Task brief: Retype exactly the lines from the one with "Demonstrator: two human" down to the final line of the material below, both included, and nothing more.

Dataset section:
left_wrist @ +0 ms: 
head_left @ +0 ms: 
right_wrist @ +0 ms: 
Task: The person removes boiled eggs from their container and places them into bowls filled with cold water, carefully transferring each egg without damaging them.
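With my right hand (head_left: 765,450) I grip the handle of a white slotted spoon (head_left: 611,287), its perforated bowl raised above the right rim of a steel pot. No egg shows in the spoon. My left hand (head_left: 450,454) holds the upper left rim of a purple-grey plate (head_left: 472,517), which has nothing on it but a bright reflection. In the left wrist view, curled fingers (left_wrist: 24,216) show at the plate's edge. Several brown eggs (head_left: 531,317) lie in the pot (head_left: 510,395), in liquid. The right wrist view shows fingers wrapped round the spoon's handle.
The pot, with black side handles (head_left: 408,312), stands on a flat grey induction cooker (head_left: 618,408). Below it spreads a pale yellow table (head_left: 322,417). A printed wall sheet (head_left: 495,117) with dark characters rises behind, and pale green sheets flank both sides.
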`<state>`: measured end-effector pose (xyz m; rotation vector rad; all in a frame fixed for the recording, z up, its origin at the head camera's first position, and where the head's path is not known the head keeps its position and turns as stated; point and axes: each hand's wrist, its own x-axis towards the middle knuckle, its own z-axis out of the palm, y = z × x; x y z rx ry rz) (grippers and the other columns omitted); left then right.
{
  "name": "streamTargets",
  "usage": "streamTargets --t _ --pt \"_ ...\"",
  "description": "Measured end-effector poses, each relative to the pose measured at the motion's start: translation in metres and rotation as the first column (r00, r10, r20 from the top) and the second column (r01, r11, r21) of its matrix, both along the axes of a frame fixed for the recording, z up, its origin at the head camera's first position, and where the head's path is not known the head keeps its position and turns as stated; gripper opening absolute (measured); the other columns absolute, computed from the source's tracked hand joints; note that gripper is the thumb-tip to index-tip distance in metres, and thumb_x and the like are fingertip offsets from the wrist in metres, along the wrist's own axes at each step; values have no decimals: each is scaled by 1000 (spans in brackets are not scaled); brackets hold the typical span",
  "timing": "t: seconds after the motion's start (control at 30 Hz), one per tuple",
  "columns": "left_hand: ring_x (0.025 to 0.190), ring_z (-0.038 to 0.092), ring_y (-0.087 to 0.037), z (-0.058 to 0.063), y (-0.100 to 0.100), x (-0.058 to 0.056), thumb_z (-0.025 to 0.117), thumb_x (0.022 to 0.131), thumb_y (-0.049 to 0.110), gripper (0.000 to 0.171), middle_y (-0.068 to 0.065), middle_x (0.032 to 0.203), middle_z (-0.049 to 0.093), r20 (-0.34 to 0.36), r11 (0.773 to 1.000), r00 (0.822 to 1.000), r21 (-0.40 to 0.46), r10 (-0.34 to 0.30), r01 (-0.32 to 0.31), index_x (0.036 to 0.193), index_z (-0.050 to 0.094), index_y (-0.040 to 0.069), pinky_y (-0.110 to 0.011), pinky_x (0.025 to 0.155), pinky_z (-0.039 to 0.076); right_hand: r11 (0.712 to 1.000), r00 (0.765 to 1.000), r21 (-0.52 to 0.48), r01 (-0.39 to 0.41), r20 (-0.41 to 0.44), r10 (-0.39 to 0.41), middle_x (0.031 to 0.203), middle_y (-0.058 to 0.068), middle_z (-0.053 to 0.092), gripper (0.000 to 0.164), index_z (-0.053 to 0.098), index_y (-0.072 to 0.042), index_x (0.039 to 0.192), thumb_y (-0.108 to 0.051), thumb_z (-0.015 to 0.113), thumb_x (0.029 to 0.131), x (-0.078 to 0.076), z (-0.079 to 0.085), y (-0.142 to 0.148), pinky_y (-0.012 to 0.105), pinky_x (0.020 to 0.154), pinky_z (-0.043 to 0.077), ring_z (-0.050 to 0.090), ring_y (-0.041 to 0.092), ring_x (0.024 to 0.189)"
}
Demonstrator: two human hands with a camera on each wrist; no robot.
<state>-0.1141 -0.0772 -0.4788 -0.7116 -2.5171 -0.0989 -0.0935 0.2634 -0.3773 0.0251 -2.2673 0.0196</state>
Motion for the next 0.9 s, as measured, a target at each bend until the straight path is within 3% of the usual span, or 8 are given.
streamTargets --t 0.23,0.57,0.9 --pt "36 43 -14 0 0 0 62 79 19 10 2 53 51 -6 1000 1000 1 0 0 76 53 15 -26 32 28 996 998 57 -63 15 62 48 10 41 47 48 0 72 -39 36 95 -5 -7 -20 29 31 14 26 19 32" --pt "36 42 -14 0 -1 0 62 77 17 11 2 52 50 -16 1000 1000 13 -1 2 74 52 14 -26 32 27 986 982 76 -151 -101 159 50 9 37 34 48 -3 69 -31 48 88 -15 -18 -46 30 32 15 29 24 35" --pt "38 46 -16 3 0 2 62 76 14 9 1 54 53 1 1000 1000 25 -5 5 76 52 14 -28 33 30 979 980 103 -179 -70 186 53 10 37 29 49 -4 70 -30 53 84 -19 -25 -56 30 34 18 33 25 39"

Answer for this exercise:
Demonstrator: two human hands with a camera on each wrist; no robot.
<state>-0.1141 -0.0772 -0.4788 -0.7116 -2.5171 -0.0989 -0.0935 0.2634 -0.3773 0.0251 -2.2673 0.0196</state>
Motion for the next 0.9 s, as measured, a target at each bend until the straight path is within 3% of the usual span, or 8 are given.
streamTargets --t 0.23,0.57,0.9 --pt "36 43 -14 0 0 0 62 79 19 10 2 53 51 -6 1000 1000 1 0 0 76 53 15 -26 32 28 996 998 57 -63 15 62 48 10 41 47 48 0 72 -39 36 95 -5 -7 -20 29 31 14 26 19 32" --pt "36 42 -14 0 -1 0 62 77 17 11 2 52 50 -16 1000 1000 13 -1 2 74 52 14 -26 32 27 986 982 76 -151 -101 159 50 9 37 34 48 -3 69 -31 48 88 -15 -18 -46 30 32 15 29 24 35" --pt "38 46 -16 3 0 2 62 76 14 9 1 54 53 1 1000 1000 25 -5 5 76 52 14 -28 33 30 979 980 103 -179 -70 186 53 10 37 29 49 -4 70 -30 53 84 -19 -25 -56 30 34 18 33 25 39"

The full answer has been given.